In December 2021, Medis introduced its newest solution, the Medis Suite Ultrasound: the vendor-independent software solution for echocardiographic applications. In this blog we would like to inform you on all the exciting developments in Medis Suite Ultrasound and why Medis Suite Ultrasound might look very familiar to you!
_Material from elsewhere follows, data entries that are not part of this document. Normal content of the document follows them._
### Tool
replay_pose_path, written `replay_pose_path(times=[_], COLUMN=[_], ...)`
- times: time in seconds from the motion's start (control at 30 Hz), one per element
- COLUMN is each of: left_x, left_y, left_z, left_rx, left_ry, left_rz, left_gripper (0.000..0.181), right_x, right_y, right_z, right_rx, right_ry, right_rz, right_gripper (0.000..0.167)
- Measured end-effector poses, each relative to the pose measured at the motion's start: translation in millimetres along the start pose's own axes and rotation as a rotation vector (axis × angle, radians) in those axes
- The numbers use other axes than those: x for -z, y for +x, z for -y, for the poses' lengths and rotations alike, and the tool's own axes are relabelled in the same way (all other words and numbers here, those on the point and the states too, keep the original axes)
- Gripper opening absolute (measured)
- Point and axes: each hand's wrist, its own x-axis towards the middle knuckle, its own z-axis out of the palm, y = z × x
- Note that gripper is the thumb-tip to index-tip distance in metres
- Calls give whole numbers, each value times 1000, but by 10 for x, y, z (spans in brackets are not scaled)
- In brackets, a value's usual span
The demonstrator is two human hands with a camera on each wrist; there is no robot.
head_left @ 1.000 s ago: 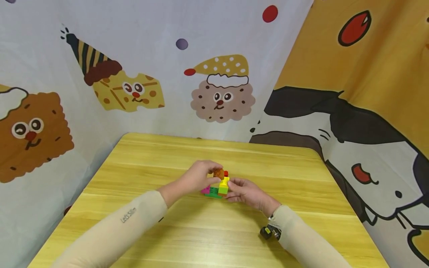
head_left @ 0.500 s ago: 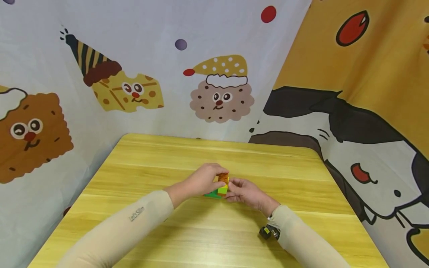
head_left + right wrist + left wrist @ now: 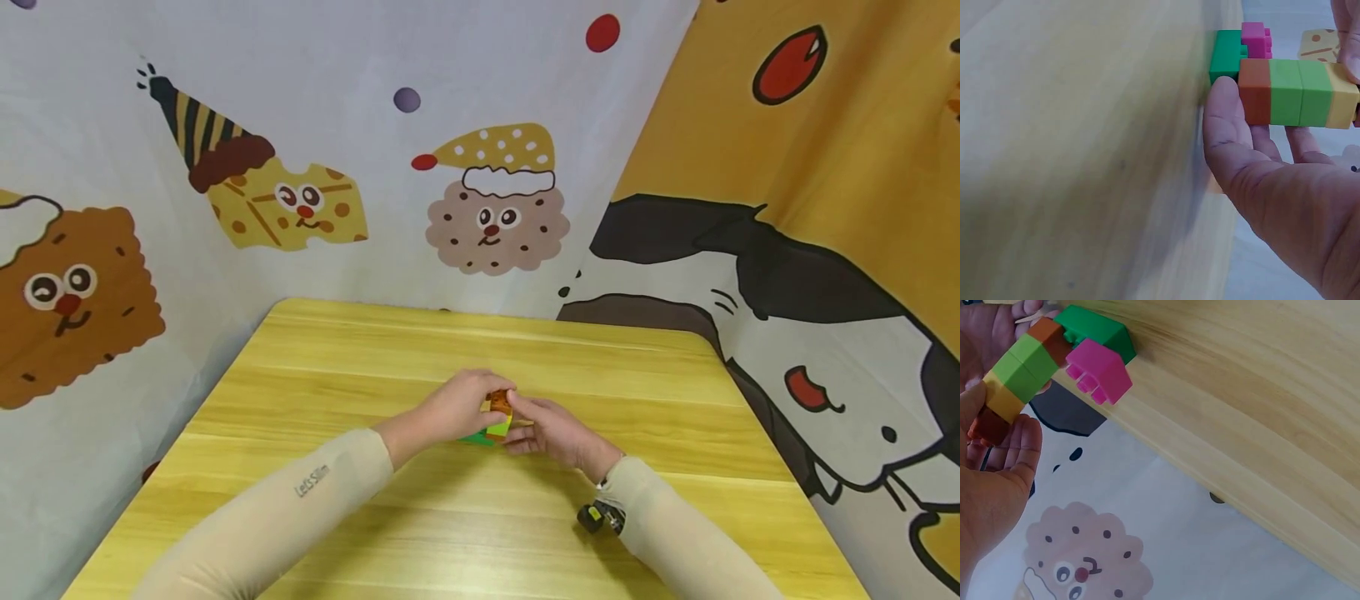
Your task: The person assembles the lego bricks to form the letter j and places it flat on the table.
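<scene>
A column of toy building bricks stands upright on a green brick [image 3: 1100,331] near the table's middle. From the base up come an orange-brown brick [image 3: 1254,91], two lime bricks [image 3: 1300,92], a yellow brick [image 3: 1342,97] and a brown-orange brick [image 3: 990,426] on top. My left hand [image 3: 456,404] pinches that top brick between thumb and fingers. My right hand [image 3: 558,433] curves round the column's right side, fingers low and behind it, with its upper digit at the top brick. A pink brick [image 3: 1100,370] sits on the green one, hidden by my left hand in the head view.
The wooden table [image 3: 360,342] extends around the bricks, its back edge meeting a printed cloth wall [image 3: 315,275]. A small black device [image 3: 590,517] is attached at my right wrist, just above the tabletop.
My left hand has moved right, bringing the brown-orange brick over the yellow one and down onto the column. My right hand's upper digit has risen from the yellow brick to the top one.
</scene>
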Motion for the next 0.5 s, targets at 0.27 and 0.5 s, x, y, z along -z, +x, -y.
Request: replay_pose_path(times=[0.27, 0.5], left_x=[-46, -51], left_y=[0, -7], left_z=[41, 45], left_rx=[-11, -33], left_ry=[-16, -1], left_rz=[-4, -10], left_gripper=[28, 24], right_x=[-105, -183], right_y=[-31, -53], right_z=[90, 167], right_rx=[-29, -28], right_ry=[-79, -128], right_rz=[-74, -111], right_gripper=[79, 73])
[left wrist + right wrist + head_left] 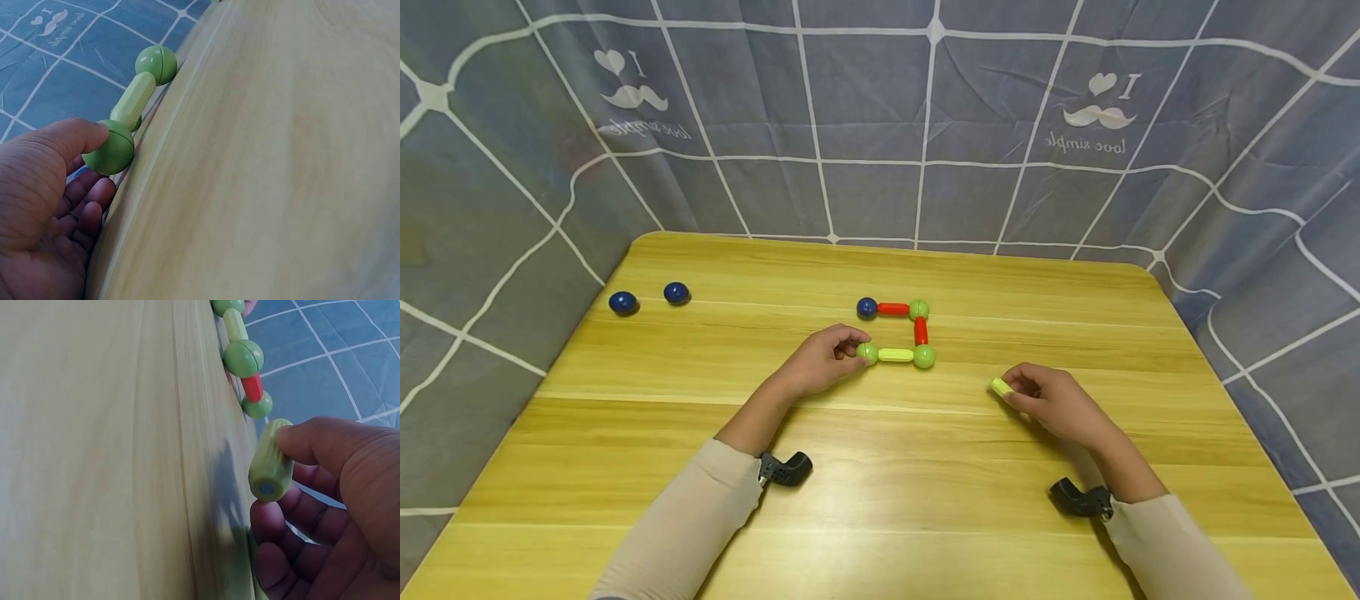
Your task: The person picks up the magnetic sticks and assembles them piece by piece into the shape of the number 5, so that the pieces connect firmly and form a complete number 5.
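Note:
My left hand (pixel 826 362) pinches the near-left green ball (pixel 868 353) of a joined shape on the table. From that ball a yellow-green rod (pixel 896 355) runs to another green ball (pixel 924 357). A red rod (pixel 921 331) leads back to a third green ball (pixel 919 310), and a second red rod (pixel 892 309) ends at a blue ball (pixel 867 308). To the right of the shape, my right hand (pixel 1060 405) holds a loose yellow-green rod (pixel 272 461) between thumb and fingers, apart from the shape; its end shows a grey disc.
Two dark blue balls, one (pixel 623 302) nearer the left edge and one (pixel 677 293) beside it, lie at the table's far left. A grey-blue curtain with white lines (pixel 880 108) hangs behind the wooden table (pixel 880 500) and at its sides.

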`<state>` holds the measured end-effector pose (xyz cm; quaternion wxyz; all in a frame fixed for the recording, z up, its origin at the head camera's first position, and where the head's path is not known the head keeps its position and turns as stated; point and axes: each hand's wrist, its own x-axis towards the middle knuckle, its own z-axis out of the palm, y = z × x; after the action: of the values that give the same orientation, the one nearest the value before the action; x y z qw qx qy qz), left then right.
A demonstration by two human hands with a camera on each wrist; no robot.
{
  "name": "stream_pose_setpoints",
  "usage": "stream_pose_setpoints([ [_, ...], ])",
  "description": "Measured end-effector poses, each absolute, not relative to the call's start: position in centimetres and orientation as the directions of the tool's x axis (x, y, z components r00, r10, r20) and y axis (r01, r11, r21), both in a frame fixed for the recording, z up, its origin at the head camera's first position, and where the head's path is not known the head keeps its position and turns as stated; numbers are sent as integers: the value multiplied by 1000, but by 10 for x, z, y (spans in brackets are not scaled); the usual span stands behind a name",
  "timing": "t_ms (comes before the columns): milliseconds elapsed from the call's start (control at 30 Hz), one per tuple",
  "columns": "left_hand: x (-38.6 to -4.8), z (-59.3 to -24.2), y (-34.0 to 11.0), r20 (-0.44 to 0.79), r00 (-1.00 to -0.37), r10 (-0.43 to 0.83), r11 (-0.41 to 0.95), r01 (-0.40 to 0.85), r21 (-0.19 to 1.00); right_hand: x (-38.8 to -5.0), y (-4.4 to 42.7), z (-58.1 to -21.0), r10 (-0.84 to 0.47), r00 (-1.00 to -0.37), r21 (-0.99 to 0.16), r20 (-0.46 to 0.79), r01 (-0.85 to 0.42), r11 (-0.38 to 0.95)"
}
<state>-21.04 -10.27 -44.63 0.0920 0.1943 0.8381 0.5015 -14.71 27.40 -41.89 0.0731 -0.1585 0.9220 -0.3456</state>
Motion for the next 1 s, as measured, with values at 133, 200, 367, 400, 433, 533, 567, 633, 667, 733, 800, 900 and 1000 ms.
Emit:
stream_pose_setpoints([
  [133, -210, -448, -103, 50, -907, 417, 418, 241, 876, -147, 268, -421, -331, -943, -693, -20, -226, 685],
  [200, -210, -449, -103, 55, -907, 417, 416, 244, 876, -148, 265, -422, -328, -944, -711, -30, -211, 671],
  [367, -210, -449, -103, 56, -907, 417, 416, 245, 875, -149, 254, -423, -320, -945, -753, -64, -165, 637],
  [400, -210, -449, -103, 57, -907, 417, 416, 247, 875, -149, 252, -423, -320, -945, -759, -66, -160, 631],
  [433, -210, -449, -103, 57, -907, 418, 417, 247, 875, -149, 249, -423, -320, -945, -764, -65, -159, 625],
  [533, -210, -448, -103, 61, -905, 422, 416, 253, 873, -151, 243, -423, -327, -943, -774, -64, -160, 613],
  [567, -210, -448, -103, 62, -904, 422, 416, 254, 873, -152, 241, -422, -331, -941, -777, -67, -158, 609],
  [633, -210, -448, -103, 60, -904, 422, 417, 253, 873, -153, 236, -422, -337, -939, -786, -75, -152, 599],
  [667, -210, -448, -103, 61, -904, 423, 418, 254, 872, -154, 234, -421, -341, -937, -791, -81, -148, 593],
  [733, -210, -449, -103, 61, -904, 423, 418, 254, 872, -155, 229, -421, -348, -934, -797, -85, -146, 586],
  [800, -210, -449, -103, 61, -904, 423, 417, 255, 872, -157, 225, -421, -353, -932, -801, -83, -148, 581],
  [900, -210, -449, -103, 62, -904, 422, 417, 255, 873, -159, 218, -421, -357, -931, -807, -80, -150, 571],
  [1000, -210, -449, -104, 61, -905, 420, 421, 254, 871, -161, 211, -422, -358, -930, -820, -82, -141, 555],
])
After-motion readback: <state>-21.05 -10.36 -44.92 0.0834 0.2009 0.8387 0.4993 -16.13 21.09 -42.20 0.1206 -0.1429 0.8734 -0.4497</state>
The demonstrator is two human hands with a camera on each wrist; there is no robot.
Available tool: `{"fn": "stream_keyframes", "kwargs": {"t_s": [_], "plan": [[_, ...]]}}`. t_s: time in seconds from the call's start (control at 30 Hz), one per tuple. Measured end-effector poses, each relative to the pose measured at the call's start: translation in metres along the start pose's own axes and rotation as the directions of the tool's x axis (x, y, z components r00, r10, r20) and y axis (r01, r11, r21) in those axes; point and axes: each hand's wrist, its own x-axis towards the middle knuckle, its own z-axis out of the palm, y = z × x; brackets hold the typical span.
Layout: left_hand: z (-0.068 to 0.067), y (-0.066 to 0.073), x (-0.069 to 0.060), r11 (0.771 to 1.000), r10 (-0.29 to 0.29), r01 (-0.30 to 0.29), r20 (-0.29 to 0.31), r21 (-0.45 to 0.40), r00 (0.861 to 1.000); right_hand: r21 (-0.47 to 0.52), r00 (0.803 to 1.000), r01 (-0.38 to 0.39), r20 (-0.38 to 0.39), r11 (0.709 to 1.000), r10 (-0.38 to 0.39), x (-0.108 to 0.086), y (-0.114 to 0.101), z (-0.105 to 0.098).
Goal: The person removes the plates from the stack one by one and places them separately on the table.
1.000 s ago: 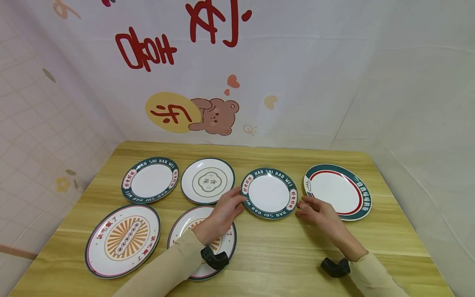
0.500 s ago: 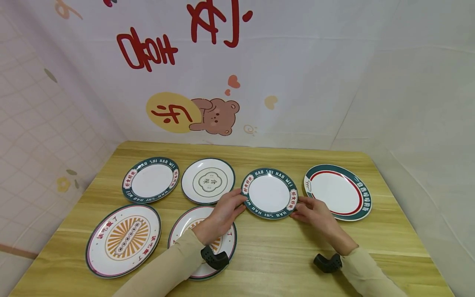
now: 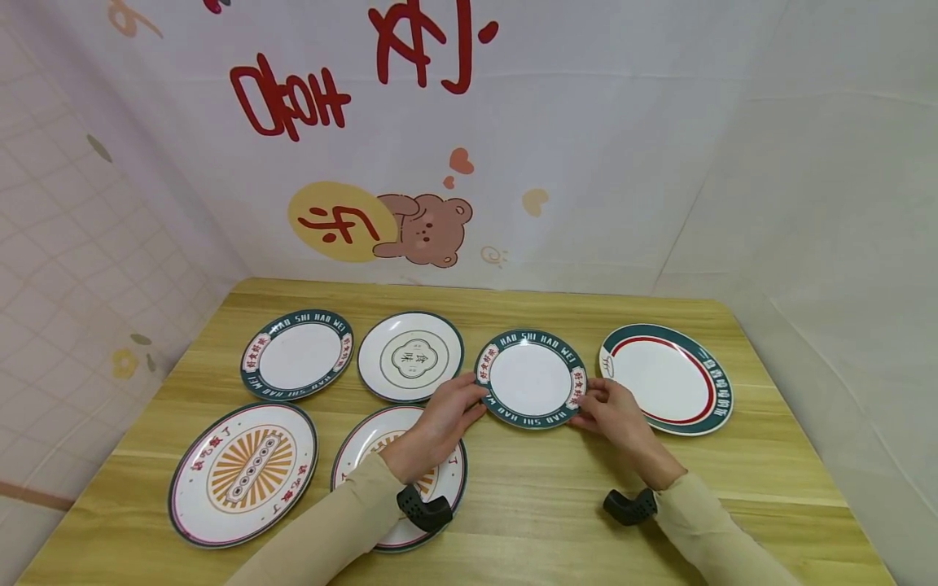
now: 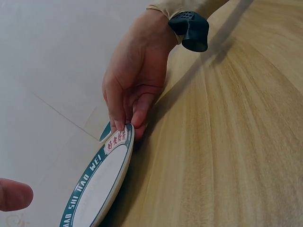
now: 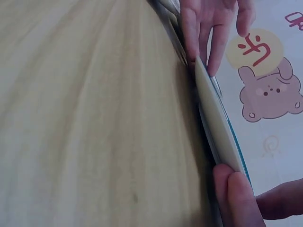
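In the head view a small white plate with a green lettered rim is between my hands. My right hand pinches its right edge, thumb on the rim and fingers beneath. My left hand touches the left edge with extended fingers; in the right wrist view its thumb stands apart from the rim. The plate's pale underside shows in that view, its near edge tipped off the table. Under my left forearm lies a plate with an orange sunburst, partly hidden.
A larger green-and-red-rimmed plate lies at the right. To the left are a plate with a central emblem, another green-rimmed plate and a second sunburst plate. A printed cloth wall backs the wooden table.
My right hand has moved left to the small plate's right edge and taken hold of it. The plate has shifted up very slightly. My left hand stays in place.
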Motion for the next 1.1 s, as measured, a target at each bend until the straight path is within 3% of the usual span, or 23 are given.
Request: {"fn": "stream_keyframes", "kwargs": {"t_s": [0.27, 0.5, 0.83, 0.97, 1.1], "plan": [[-0.002, 0.005, -0.008, 1.000, 0.010, -0.010, -0.003, 0.021, 1.000, 0.034, 1.000, 0.002, -0.009, 0.999, -0.002, 0.006, -0.002, 0.003], [-0.014, 0.009, -0.022, 0.998, 0.051, -0.050, -0.040, 0.038, 0.998, 0.072, 1.000, -0.005, -0.017, 0.997, 0.007, 0.010, -0.004, 0.005], [-0.029, 0.022, -0.044, 0.986, 0.165, -0.165, -0.054, -0.008, 0.985, 0.042, 1.000, -0.018, -0.024, 0.999, 0.019, 0.006, -0.006, 0.006], [-0.035, 0.026, -0.051, 0.979, 0.196, -0.199, -0.077, -0.036, 0.978, 0.017, 1.000, 0.018, 0.009, 1.000, -0.018, -0.003, -0.007, 0.006], [-0.042, 0.029, -0.060, 0.976, 0.211, -0.216, -0.103, -0.035, 0.972, -0.092, 0.997, 0.076, 0.031, 0.993, -0.073, -0.013, -0.009, 0.003]]}}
Medis Suite Ultrasound – The origin story

Although just released as Medis Suite Ultrasound, the roots of the current software solution go back more than two decades. It all started with the Italian company AMID: they saw the need for advanced cardiac deformation analysis in echocardiography and decided to develop the technology and the associated software solutions on a thorough scientific basis, using solid and robust feature tracking technology.

The AMID software, originally named DIOGENES, has been integrated over the years in many different cardiovascular ultrasound OEM solutions, such as, Tomtec Image Arena – 2D CPA, Siemens VVI, VisualSonics Vevo Strain and Vevo Vasc, GE Women’s Health Voluson console – part of the FetalHQ software, and many more.

AMID was acquired by Medis in 2020, and the software was further developed not only to be vendor independent, but also to become modality independent. The AMID solution is now integrated into the powerful Medis Suite engine, that also powers the Medis’ MR and CT solutions.

Echo Speckle Tracking

CT Feature Tracking

MR Feature Tracking

Beyond ejection fraction: an integrative approach for assessment of cardiac structure and function in heart failure, Maja Cikes and Scott D. Solomon, European Heart Journal, 2016 [1]

Together with the launch of the new Medis Suite Ultrasound, Medis organized a webinar to introduce the solution to the cardiovascular imaging community. In case you have missed the webinar, or wish to revisit, the Webinar, here is the link: https://youtu.be/gPHbeV0RoIs

Medis has always been on the forefront of advancing cardiac deformation analysis in daily clinical practice. With the introduction of the robust speckle-tracking technology, Global Longitudinal Strain (GLS), Global Circumferential Strain (GCS) and Global Radial Strain (GRS), as well as their regional values, became available, which have led to impressive numbers of publications on strain. Over the years, the AMID-based strain solution has been included in the international literature in more than 1400 scientific publications.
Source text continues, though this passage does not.